Motueka has been called “The Fruit Garden of New Zealand” due to the expanse of orchards filled with apples, kiwifruit and hops. I spent some time with Min Wells, who carts containers of fruit from where it is grown and packed to the port at Nelson.
I met Min at a local packhouse in my hometown of Motueka. She drives a Kenworth T410, which tows a Fruehauf quad (four) axle skeletal trailer for AC Palmer & Sons Limited. Some of you guys may remember Min’s truck being on the cover of Little Trucker Down Under’s first issue back in 2021.
We climbed in the Kenworth, which had a 40-foot container on the trailer loaded with cartons of locally grown apples destined for a country on the other side of the world.
As we made our way along State Highway 60 past the Motueka estuary and up onto the Ruby Bay bypass, Min told me that both fruit and wine is being exported to far flung places by ship; this is the main cargo she carts.
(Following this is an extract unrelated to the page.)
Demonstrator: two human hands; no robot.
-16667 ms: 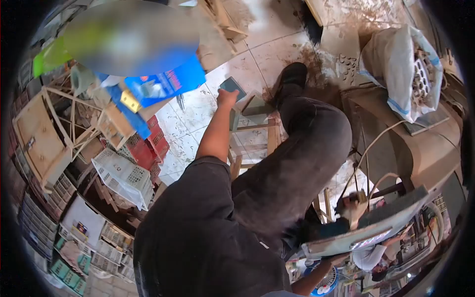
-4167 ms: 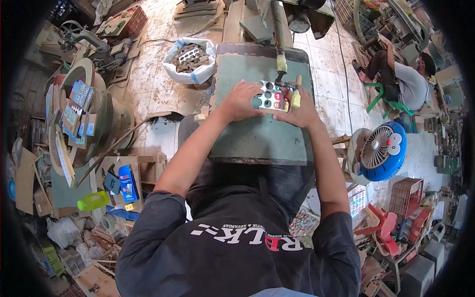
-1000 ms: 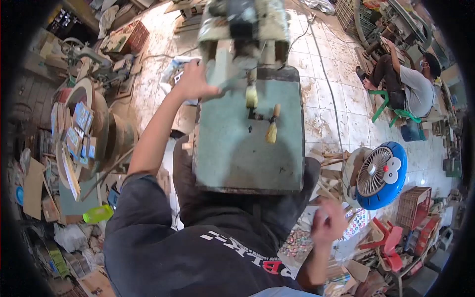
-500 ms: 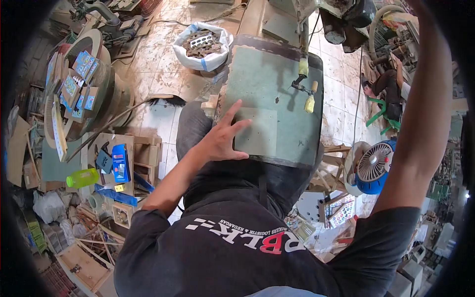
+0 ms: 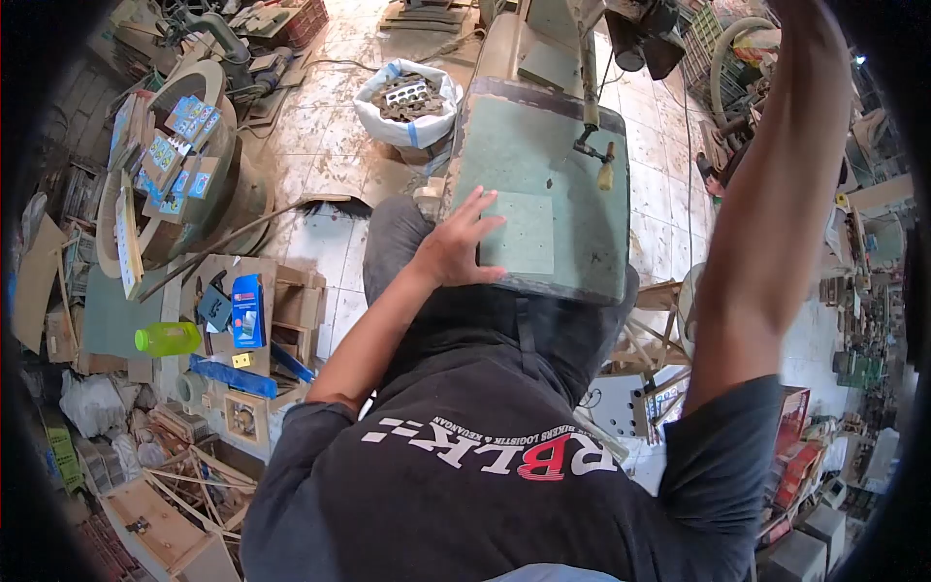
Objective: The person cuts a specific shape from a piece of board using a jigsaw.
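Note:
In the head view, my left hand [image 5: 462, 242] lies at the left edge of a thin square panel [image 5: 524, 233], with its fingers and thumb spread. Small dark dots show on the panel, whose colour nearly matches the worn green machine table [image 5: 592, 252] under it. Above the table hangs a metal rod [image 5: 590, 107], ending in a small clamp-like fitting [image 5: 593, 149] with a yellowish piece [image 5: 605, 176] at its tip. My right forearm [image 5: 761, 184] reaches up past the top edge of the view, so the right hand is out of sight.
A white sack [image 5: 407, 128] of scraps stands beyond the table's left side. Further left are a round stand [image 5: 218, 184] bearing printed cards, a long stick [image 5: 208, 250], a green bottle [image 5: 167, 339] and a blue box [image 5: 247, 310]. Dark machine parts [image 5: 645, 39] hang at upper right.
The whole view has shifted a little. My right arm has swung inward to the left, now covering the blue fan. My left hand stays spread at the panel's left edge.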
We chatted away as we drove through Richmond and around Rocks Road to Port Nelson and I thought the 12-speed AMT transmission made the stop-start motoring through Nelson’s traffic very easy.
I have been to Port Nelson a few times with Dad, and because you must be over 16 years of age to enter the site, I waited outside the gate and watched the endless stream of trucks coming to the port with containers, timber, and logs.
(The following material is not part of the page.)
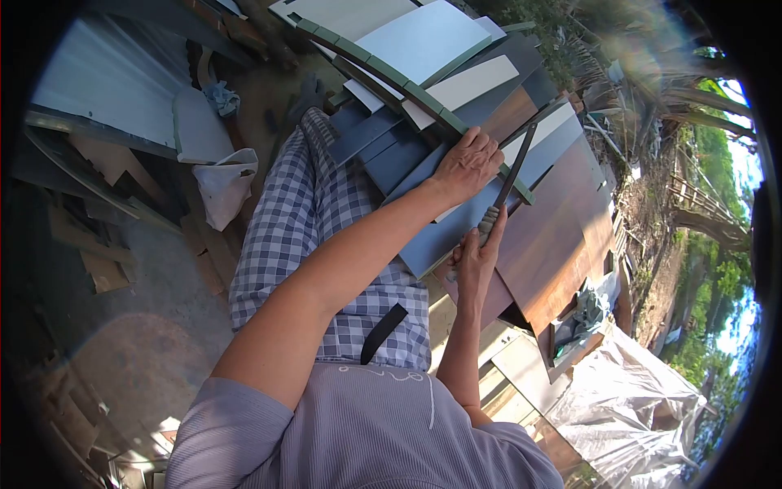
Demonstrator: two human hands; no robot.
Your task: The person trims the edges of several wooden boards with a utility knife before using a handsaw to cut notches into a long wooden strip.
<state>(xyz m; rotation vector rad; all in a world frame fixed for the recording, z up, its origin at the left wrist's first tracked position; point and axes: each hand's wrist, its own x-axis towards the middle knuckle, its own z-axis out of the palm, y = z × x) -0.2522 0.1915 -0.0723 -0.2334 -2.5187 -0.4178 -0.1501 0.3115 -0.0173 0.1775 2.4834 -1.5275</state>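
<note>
My left hand is closed around a long, narrow dark green strip near its lower right end. Cross lines divide the strip into segments, and it runs diagonally over a pile of panels. In my right hand is a file, a long dark tapering tool with a grey ribbed handle. My forefinger stretches along the handle, and the blade points up and away, passing by the strip's end. Under both hands lie blue-grey boards, with a white board farther off.
Brown wooden panels lie to the right of my hands. At lower right is a crumpled clear plastic sheet. A white bag hangs at left beside a large grey panel. Trees and dry branches stand beyond the pile.
</note>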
Fortunately, Min explained exactly what went on inside the Port.
After entering the port and driving through to the transfer area, the full container is lifted off Min’s trailer by a large Hyster (container lifter) which has an attachment that hooks into the top of the container.
It is then stacked in a row with other containers waiting to go on the ship, and if required, hooked up to electricity, which is to power the refrigeration equipment responsible for keeping the fruit fresh inside the container.
An empty container is put back on the trailer and secured to it by ISO twist locks, or container locks as they are sometimes called, basically very strong metal pins which have a handle you turn to lock them in place. It means the container is not able to move off the trailer. With an empty container secure on the trailer behind us, we retraced our earlier steps back to Motueka where Min reversed into a specially constructed pit in the ground called a dock.
Once the container’s rear doors had been opened, a steel ramp was put in the gap between it and the floor of the packhouse so the forklifts could bring the pallets of fruit from inside the cool rooms straight into the container.
It took very little time for two forklifts working together to fill the container with pallets neatly stacked with cartons of apples. Once the container doors had been closed, a steel locking tag was put through the door handle to secure it which is equipped with an identification number used by the importers receiving the container.
We hopped back in the Kenworth and travelled the 45-minute trip back to Port Nelson. I said farewell to Min, who headed through the port gates to repeat the unloading process.
I’ve seen so many trucks around the Nelson area carrying containers and it was great to see what they do first-hand. Thank you to Min and AC Palmer & Sons Ltd for having me along.